You should try looking at prison differently. It's incredibly expensive to lock someone up for their life - that's four walls, meals, space to exercise and guards for say another 40 years. We shouldn't spend that unless the alternative would cost a lot more (say violence against another person, a person's life).
he woke two vacationing golfers as he entered the room and stole a wallet, then pretended to be a security guard and ran away
Crime is often impulsive, irrational. Now this guy had poor impulse control and started from a difficult position in life. He then did stupid things like petty crime. The loss to these golfers was probably $100 - balance that against the cost to society of a life in prison. I disagree that's a worthwhile trade or is protecting society to any significant degree. It costs huge amounts of money, throws away a life that could be turned around, results in disproportionate and inhumane punishments, and doesn't even help the victims. This is little better than deportation for stealing an apple.
The US has 1.6 million of its population in jail, and that figure rose very rapidly in the last few decades, probably due to laws like this and jailing people for minor drugs offences, I'm not convinced that has saved US society any money or even made it much safer.
U.S. violent crime rates have plummeted in part because of higher incarceration. A lot of people on this list don't remember when cities like New York and Washington, DC were very dangerous places and all native born inhabitants were leaving.
That's not true. Take Sweden for example. Violent crime has plummeted there as well, and they are closing prisons because they are putting _less_ people in jail.
It's even more viable to explain violent crime as being directly correlated with popular drug price. As the price of popular drugs rise, dealers have more incentive to maim and kill; as it falls, more reason to write off a small stash and focus on the next trick.
"Changes in incarceration and crime are significantly related during the period under consideration. Increases in state prison committals per 100,000 residents tend to reduce crime the following year, whereas increases in the number of persons released from state prisons per 100,000 reidents tend to increase crime the next year."
The National Research Council's "Understanding Crime Trends Workshop Report," eds. Goldberger, A. and Rosenfield, R.
It's tricky to isolate other social trends in the research though. Steven Levitt did a major study of prison overcrowding legislation, which can suddenly change incarceration rates if the legislation is successful, but not if it fails, a bit of a coinflip not directly connected to social or demographic shifts. He found evidence of a link under these conditions.
Levitt, S. The effect of prison population size on crime rates: evidence from prison overcrowding litigation.

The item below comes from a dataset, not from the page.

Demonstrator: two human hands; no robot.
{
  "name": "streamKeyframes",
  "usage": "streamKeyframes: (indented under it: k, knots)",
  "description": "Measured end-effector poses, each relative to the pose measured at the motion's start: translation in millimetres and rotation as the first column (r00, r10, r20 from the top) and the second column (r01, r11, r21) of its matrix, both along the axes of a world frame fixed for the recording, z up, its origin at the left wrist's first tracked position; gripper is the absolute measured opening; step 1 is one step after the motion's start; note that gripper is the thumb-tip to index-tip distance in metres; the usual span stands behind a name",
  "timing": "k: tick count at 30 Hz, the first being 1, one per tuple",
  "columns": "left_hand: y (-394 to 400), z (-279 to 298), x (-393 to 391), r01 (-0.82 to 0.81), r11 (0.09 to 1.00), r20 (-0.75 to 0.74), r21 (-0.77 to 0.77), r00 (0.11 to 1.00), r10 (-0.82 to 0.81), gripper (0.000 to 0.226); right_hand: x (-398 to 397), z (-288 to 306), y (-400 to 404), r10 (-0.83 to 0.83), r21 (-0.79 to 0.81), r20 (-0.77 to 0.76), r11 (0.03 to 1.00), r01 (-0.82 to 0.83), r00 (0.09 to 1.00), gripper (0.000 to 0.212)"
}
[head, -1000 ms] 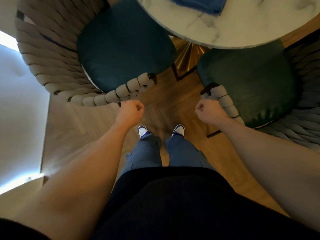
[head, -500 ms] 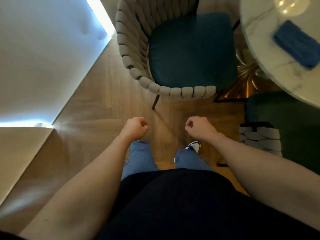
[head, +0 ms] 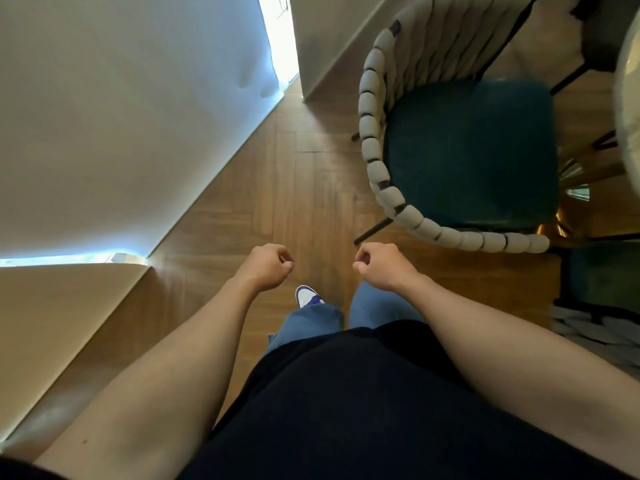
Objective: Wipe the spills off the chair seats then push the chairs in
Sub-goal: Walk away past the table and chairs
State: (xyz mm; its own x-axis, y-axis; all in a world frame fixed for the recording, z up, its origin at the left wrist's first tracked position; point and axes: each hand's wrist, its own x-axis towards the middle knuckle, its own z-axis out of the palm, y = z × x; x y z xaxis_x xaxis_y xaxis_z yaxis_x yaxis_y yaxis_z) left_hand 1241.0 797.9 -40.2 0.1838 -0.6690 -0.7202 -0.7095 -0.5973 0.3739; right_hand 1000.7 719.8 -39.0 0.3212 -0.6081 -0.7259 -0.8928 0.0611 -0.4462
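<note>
A chair with a teal seat (head: 467, 150) and a beige woven back (head: 370, 133) stands at the upper right, beside the marble table edge (head: 628, 98). I see no spill on the seat. A second dark green chair (head: 602, 278) shows partly at the right edge. My left hand (head: 268, 266) and my right hand (head: 379, 265) are held out in front of me over the wooden floor, both curled into fists and holding nothing. My right hand is just below and left of the teal chair's back, not touching it.
A white wall panel (head: 121, 116) with a lit strip runs along the left. Wooden herringbone floor (head: 294, 188) lies between wall and chair. The gold table base (head: 571, 188) shows under the table. My legs and one shoe (head: 308, 296) are below.
The view has swung left: the teal chair and table slid to the right, and the blue cloth on the table left the frame. Both hands stay curled and empty.
</note>
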Motion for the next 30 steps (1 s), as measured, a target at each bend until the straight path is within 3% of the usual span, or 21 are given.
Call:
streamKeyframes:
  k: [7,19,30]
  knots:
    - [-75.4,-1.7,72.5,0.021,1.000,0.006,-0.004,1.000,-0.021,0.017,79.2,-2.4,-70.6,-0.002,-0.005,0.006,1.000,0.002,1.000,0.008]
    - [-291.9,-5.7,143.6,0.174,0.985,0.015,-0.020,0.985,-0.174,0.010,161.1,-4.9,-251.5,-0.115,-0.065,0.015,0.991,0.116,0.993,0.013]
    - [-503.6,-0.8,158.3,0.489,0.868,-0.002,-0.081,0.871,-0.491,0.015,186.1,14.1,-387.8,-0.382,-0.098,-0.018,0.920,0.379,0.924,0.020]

Obviously those aren't the only two studies on the subject, it's been a focus of criminology research since it's been a discipline. Levitt followed up with a good meta-analysis that covered ten different explanations for the reduction of crime over the last few decades:
Levitt, S. Understanding Why Crime Fell in the 1990s: Four Factors that Explain the Decline and Six that Do Not. Journal of Economic Perspectives, Winter 2004. pp 163-190.
He cites John DiIulio (ie, DiiuLio) in that work. DiIulio has written a lot on the subject as well, usually arguing that incarceration rates have an impact on crime rates, but adding the nuance that three strikes laws rarely do much good.
Crime rates are very complex, and tied to many complex factors. Incarceration rate appears to be one such factor.
I've never seen evidence of a hard correlation between incarceration rate and crime rate, it sounds intuitive if you assume everyone has equal chances in life and has other options, but do you have figures?
If that were the case, the US, Cuba and Rwanda should be the safest countries in the world (all near the top in incarceration rates) and Sweden one of the worst. The opposite is true if you look at (for example) homicide rates. I'm not sure there is any evidence of even a good correlation between higher incarceration and lower crime.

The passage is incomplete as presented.